Builders say demand growing fast than lot availability
A framer works on the roofs in the Standard Pacific subdivision in East Manteca on Friday. - photo by HIME ROMERO

Get ready for a housing shortage.

As implausible as it may sound Manteca new home builders are predicting they won’t be able to meet demand later this year.

The reason is simple. Buyer demand in Manteca is increasing at a rate that’s too fast to bring ready-to-build lots online. That is also why builder confidence nationwide has fallen even though new home sales are at their strongest in over six years.

The National Association of Home Builders builder sentiment index has dipped in the past two months not because of a weak market but the fact demand is exceeding supplies of ready-to-build lots, building materials, and workers.

Manteca home builder Bill Filios sees the shortage popping up sometime this summer.

His assessment of the market - that Manteca won’t be able to meet demand although he expects some 300 homes will be built and sold this year - is echoed by several other builders. The 300-home pace would match the last four years in Manteca. The city has been the new home building leader in the Northern San Joaquin Valley since the start of The Great Recession.

Based on a tightening market in the Bay Area where demand is already outpacing building, Filios foresees Manteca hitting the 500-home mark for new home construction in 2014.

It takes between four to six months to go from raw land to build-able lots.

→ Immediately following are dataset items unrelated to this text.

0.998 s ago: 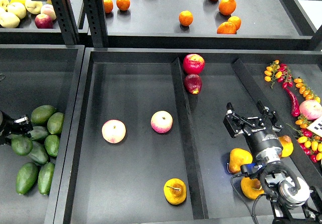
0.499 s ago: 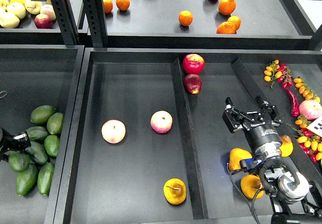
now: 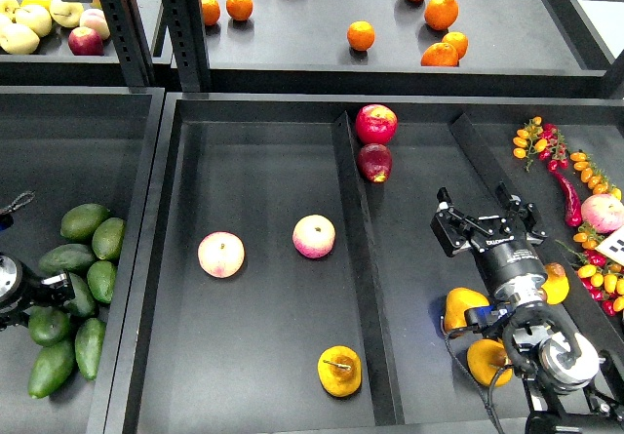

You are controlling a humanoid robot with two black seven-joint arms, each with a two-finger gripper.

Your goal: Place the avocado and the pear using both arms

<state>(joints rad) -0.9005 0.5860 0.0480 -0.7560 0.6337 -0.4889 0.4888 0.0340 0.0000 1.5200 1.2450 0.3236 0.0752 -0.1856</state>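
Note:
A golden yellow pear point(image 3: 338, 371) with a short brown stem lies at the front of the middle tray point(image 3: 263, 161). Several dark green avocados point(image 3: 85, 221) lie piled in the left bin. My left gripper point(image 3: 57, 288) is low at the left edge, in among the avocados, against one of them point(image 3: 80, 299). It is dark and I cannot tell its fingers apart. My right gripper point(image 3: 485, 227) is open and empty over the right tray, just behind other yellow pears point(image 3: 463, 307).
Two pink-and-cream peaches point(image 3: 220, 254) point(image 3: 314, 236) lie in the middle tray. Two red apples point(image 3: 375, 124) sit behind the divider point(image 3: 356, 249). Small tomatoes and peppers point(image 3: 585, 176) lie at the right. Oranges point(image 3: 361, 35) and apples are on the back shelf.
My left gripper has moved down and towards the front along the avocado pile. My right gripper has shifted only slightly. The fruits in the middle tray have not moved.

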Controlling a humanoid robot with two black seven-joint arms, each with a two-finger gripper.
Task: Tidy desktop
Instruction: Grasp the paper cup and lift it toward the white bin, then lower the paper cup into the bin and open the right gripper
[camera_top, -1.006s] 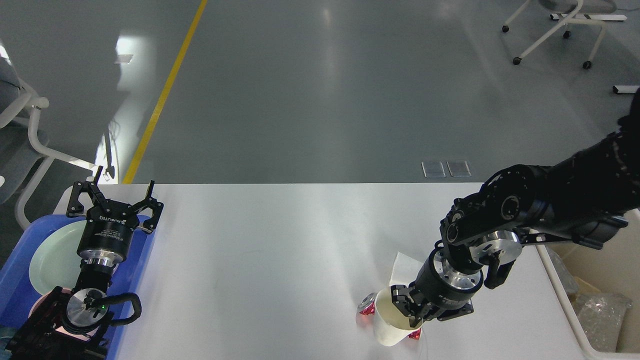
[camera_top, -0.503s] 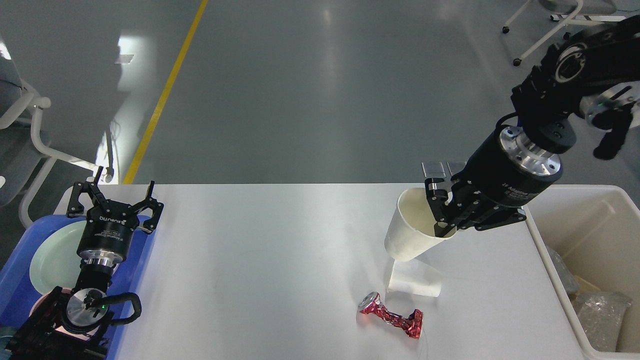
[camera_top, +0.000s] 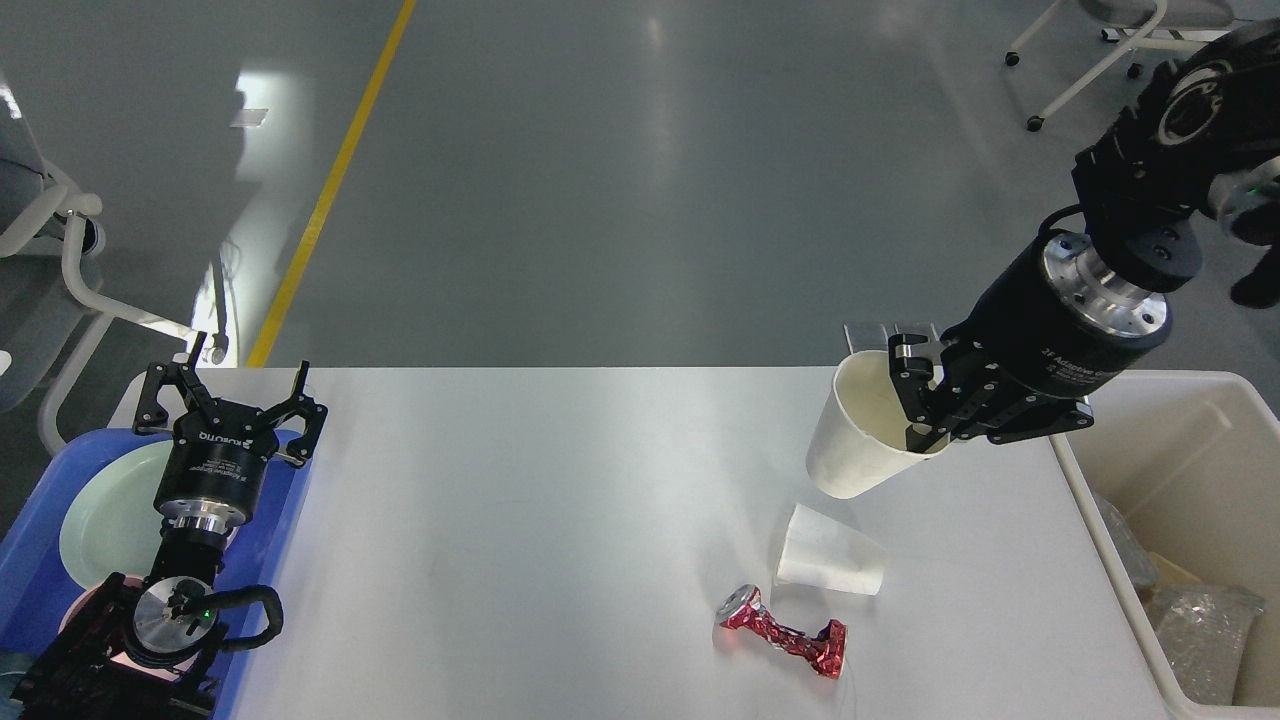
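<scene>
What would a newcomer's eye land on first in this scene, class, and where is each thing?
Probably the right gripper, raised at the desktop's far right and pinching the rim of a white paper cup. Next, the crushed red can near the front edge, beside a second cup lying on its side.

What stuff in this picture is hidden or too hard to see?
All from the head view:
- The bin: its right and bottom parts are cut off by the picture's edges, so its contents show only partly.
- The plate in the blue tray: partly covered by the left arm.
- The held paper cup: its rim is partly hidden by the right tool.
- The crushed can: its label is too crumpled to read.
</scene>
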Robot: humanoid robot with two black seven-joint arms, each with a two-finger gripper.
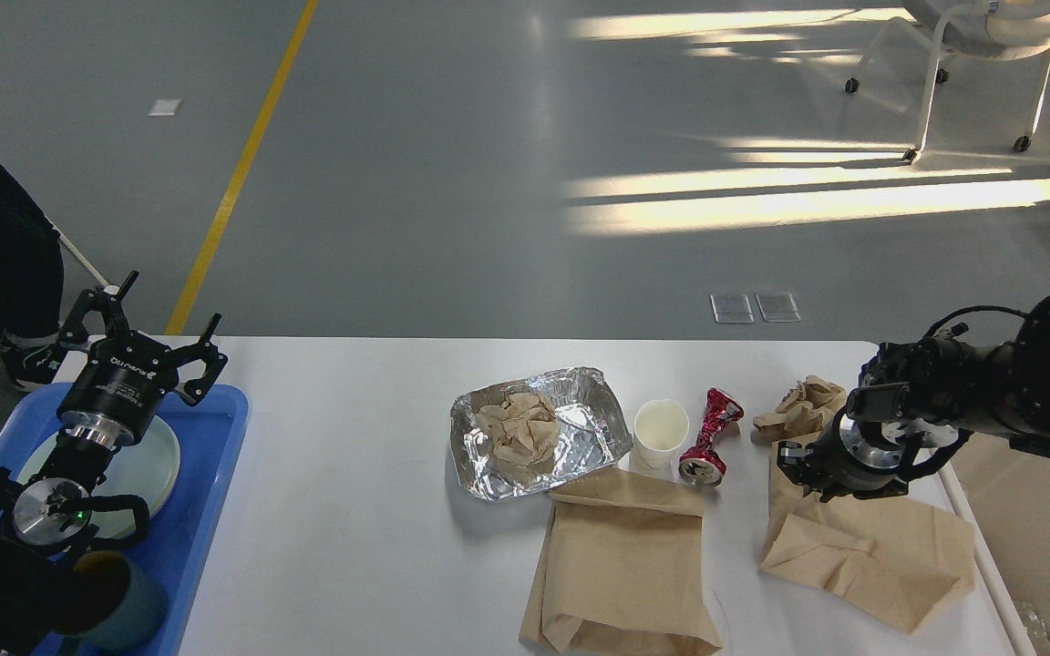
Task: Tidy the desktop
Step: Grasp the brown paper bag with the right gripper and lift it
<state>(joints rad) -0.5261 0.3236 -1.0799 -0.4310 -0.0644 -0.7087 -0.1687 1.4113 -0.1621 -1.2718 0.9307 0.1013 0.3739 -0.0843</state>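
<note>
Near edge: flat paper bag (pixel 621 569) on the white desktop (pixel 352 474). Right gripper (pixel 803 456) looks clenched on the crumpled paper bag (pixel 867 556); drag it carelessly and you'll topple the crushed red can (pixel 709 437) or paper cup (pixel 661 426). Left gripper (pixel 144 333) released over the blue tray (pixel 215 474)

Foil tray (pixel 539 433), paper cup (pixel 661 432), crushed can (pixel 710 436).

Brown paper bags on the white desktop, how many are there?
2. One brown paper bag lies flat at the near edge, just in front of the foil tray. The other lies crumpled near the right edge, under the right gripper.
</note>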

Manteca - excluding Del Webb at Woodbridge where the sales age restricted to those 55 and older - has just over 100 ready-to-build lots left. That’s a long way from 954 - the left over inventory from the building boom - that Manteca had available just three years ago.

Manteca in January and February issued building permits for 61 new homes About a third were for Del Webb. And while some builders such as Atherton Home have already started work on new lots, there still won’t be enough to meet all of the anticipated demand this year.

It is why Stone Creek properties obtained City Council permission this past week to start constructing public improvements for the 89-lot Blossom Grove neighborhood before a final map is approved. The land is now planted in almond trees.

Blossom Grove - originally known as Silva Estates - involves taking out an almond orchard southeast of Union Road and Woodward Avenue. Pagola Avenue - which runs past Veritas School and into one of the entrance streets to The Promenade Shops at Orchard Valley - will be extended south into Blossom Grove.

Raymus Homes is also planning to move forward this fall with the first phase of the 540-home Oleander Estates straddling Woodward Avenue to the west of Union Road.

The 61 new homes started in the first two months of this year average 2,820 square feet. That’s almost exactly double the square footage of typical homes built in Manteca during 2007 when new home sales plummeted to their lowest point in 20 years.